Wow. Congratulations on that. That’s that’s fantastic and well deserved. Can you share with us then what you love most about fundraising?
Donna: The people that you get to meet that are passionate about the work that you do. Some people would say, how do you do that? How do you, I couldn’t possibly ask people for money, but when you are passionate about what you’re doing and the organization that you’re working for, and then you meet people who are equally as passionate and all you’re trying to do is match their passions with your needs and your organization’s needs, it’s hard to describe that feeling of that perfect magical moment where that match happens. So that definitely made all of the grind worth it because it’s certainly a grind. If you are in the fundraising business, there’s a lot of work that goes in behind the scenes. But when you get to actually hear a yes from a donor and then go to the executive director and say, guess what, we’ve got a new donor, or we’ve increased this donation. It’s the best.
Kimberly: Ooh. I agree. I love it. It feels so good when you can make that match and that synergy happen. You really do have incredible perspective, um, on both sides of being a fundraiser and then also the grant maker. And I know our listeners are gonna wanna hear a little bit more about just what they should be thinking about as they approach, foundations and, and other organizations for grants. Meredith, I wanna step over to you for a minute. You are a program director. Can you tell us a little bit about your background?
I’m an accidental grant maker. I’m from here, Columbia, South Carolina. I went to a women’s college here in Columbia and had a couple of majors and minors. Graduated with the degree in psychology with minors in philosophy, women’s studies and French and all of which obviously is the perfect recipe for a grant maker. Just did a a lot of informational interviews, one of which was at Sisters of Charity Foundation. When they needed a new person on staff and, then I landed there. I didn’t even know that a position like that existed. I’ve worked with Donna my entire time in grant making since 2016. I’ve learned something new every single day. It’s great.
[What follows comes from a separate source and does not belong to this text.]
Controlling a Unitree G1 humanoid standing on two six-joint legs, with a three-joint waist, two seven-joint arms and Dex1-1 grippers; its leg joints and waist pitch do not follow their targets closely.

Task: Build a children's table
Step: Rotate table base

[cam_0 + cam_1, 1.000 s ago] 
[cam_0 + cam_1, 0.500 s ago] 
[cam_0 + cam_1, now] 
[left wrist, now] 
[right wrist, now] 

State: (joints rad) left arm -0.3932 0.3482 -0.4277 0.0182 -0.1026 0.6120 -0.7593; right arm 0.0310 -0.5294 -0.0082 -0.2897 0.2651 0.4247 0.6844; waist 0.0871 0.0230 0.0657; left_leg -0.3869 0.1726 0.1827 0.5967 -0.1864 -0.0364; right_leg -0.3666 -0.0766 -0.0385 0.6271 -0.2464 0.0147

I wanna step into capacity building and talk a little bit about your work around capacity building. We define capacity building as, what do you need to do your work most effectively? And that’s, um, knowledge it’s skills, it’s resources, it’s tools, it’s infrastructure. I remember when I first started in this side of nonprofit and philanthropy, the term capacity building being thrown out a lot is kinda like a buzzword and not really knowing what that meant. I mean, I’m not gonna lie when I first started talking to some grantee partners saying, tell me about your needs and capacity building took me a bit to really understand that it’s more than, um, helping someone know how to, to nurture their board or engage their board that or professional development that really is it’s. Do you have what you need to operate? And many times that’s funding, many times that’s, uh, expansion of staff. It’s really, to me, anything that is needed to carry out your work effectively.
Kimberly: And why do you think that at times that can be difficult for organizations to either get, receive funding for, or advocate for?
We struggle with that with our fellow funders in the field. Um, because it’s just something that we see. We, we know that you cannot carry out your mission as a nonprofit, if you don’t have the tools that you need. But I do believe the good news is believe that over the past couple of years, with the pandemic that a lot of funders are seeing the need to support capacity building. In addition to just general operating support and being less heavy and restrictions on specific programs, because you can’t deliver the programs. If you don’t have the capacity and the support for operations that you need.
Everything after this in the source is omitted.